WHAT YOU SHOULD DO
Look below for the line containing "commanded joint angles"; from there, print each line exactly up to and including the line containing "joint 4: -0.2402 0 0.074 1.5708", and stop.
= = = =
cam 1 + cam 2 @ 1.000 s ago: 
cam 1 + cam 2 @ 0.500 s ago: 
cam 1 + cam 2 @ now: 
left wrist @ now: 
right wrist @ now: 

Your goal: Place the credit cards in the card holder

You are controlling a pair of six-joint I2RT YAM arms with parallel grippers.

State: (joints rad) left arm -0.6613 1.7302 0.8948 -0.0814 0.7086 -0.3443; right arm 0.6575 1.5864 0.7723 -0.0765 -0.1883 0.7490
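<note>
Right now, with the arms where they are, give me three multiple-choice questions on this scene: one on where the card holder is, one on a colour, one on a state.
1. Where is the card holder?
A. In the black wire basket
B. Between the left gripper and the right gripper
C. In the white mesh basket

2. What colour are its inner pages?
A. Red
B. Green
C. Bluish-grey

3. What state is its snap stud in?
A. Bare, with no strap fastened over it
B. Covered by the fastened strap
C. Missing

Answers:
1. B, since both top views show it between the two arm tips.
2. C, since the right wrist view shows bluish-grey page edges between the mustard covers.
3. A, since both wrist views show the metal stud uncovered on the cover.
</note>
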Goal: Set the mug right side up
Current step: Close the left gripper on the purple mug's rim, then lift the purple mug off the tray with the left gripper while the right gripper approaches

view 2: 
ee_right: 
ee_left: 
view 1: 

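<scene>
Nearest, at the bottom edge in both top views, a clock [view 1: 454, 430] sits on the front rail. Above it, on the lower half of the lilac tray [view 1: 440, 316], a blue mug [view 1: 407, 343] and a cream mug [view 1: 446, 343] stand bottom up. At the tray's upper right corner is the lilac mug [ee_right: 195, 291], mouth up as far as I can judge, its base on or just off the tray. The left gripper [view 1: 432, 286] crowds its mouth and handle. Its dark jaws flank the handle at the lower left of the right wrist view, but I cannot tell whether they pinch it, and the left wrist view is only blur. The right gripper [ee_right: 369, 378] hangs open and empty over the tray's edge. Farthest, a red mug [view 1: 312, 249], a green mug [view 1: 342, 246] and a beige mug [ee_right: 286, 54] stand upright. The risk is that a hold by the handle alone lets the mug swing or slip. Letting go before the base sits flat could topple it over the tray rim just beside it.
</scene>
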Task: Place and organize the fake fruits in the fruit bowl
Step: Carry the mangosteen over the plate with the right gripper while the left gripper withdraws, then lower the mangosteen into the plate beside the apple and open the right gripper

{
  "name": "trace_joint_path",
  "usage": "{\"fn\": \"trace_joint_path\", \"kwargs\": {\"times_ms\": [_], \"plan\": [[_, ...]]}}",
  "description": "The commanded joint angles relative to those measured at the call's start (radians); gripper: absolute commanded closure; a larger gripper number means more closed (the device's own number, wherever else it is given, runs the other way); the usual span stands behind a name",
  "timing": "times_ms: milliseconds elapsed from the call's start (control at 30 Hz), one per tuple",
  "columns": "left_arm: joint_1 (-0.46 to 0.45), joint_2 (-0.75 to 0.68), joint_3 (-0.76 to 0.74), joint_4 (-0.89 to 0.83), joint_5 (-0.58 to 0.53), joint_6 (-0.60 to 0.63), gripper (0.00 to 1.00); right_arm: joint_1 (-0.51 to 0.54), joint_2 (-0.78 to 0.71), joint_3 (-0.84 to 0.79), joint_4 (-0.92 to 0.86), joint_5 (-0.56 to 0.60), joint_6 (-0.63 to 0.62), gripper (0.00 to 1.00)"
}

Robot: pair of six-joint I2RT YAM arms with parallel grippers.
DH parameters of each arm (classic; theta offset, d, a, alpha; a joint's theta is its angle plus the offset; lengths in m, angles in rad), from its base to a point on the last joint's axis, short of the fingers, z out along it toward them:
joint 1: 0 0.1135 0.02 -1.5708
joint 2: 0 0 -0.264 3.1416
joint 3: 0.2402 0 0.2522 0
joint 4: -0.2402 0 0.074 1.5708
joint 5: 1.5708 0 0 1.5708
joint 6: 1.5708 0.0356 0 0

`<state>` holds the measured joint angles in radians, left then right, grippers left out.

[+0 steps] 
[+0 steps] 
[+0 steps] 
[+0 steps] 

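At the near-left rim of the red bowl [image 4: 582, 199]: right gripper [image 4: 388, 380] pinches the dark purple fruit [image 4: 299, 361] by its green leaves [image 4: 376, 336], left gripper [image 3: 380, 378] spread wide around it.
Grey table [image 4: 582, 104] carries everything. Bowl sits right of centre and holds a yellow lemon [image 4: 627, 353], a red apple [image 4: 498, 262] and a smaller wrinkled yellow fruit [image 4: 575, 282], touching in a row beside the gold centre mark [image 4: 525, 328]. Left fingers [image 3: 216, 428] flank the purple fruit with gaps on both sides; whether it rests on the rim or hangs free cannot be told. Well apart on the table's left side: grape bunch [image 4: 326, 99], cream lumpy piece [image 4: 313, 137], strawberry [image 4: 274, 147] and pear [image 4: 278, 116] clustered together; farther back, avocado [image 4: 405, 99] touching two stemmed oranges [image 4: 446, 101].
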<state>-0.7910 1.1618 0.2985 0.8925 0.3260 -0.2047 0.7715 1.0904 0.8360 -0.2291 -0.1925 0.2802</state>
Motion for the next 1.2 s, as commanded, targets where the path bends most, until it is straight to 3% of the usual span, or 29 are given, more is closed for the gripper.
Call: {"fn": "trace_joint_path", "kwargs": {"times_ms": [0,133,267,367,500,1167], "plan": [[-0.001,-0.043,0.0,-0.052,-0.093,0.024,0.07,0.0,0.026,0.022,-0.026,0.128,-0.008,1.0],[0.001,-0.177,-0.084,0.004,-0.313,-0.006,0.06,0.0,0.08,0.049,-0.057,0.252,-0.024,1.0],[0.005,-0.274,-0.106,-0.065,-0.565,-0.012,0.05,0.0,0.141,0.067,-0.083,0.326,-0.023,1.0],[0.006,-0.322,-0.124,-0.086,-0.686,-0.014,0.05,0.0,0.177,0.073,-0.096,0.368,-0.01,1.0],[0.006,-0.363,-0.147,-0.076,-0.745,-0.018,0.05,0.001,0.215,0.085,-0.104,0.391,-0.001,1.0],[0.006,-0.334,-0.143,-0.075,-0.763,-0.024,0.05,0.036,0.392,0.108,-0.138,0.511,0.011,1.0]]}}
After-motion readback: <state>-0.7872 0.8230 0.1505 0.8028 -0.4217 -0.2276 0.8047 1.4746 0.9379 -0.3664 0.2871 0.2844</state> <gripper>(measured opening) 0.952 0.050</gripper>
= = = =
SOLUTION
  "description": "The commanded joint angles relative to those measured at the call's start (radians); gripper: absolute commanded closure; a larger gripper number means more closed (the device's own number, wherever else it is given, runs the other way); the usual span stands behind a name",
  "timing": "times_ms: milliseconds elapsed from the call's start (control at 30 Hz), one per tuple",
  "columns": "left_arm: joint_1 (-0.46 to 0.45), joint_2 (-0.75 to 0.68), joint_3 (-0.76 to 0.74), joint_4 (-0.89 to 0.83), joint_5 (-0.58 to 0.53), joint_6 (-0.60 to 0.63), gripper (0.00 to 1.00); right_arm: joint_1 (-0.51 to 0.54), joint_2 (-0.78 to 0.71), joint_3 (-0.84 to 0.79), joint_4 (-0.92 to 0.86), joint_5 (-0.56 to 0.60), joint_6 (-0.63 to 0.62), gripper (0.00 to 1.00)"
}

Robot: pair of six-joint I2RT YAM arms with parallel grippers.
DH parameters of each arm (classic; theta offset, d, a, alpha; a joint's theta is its angle plus the offset; lengths in m, angles in rad), from its base to a point on the last joint's axis, short of the fingers, z out along it toward them:
joint 1: 0 0.1135 0.02 -1.5708
joint 2: 0 0 -0.264 3.1416
joint 3: 0.2402 0 0.2522 0
joint 4: -0.2402 0 0.074 1.5708

The response is complete as it stands.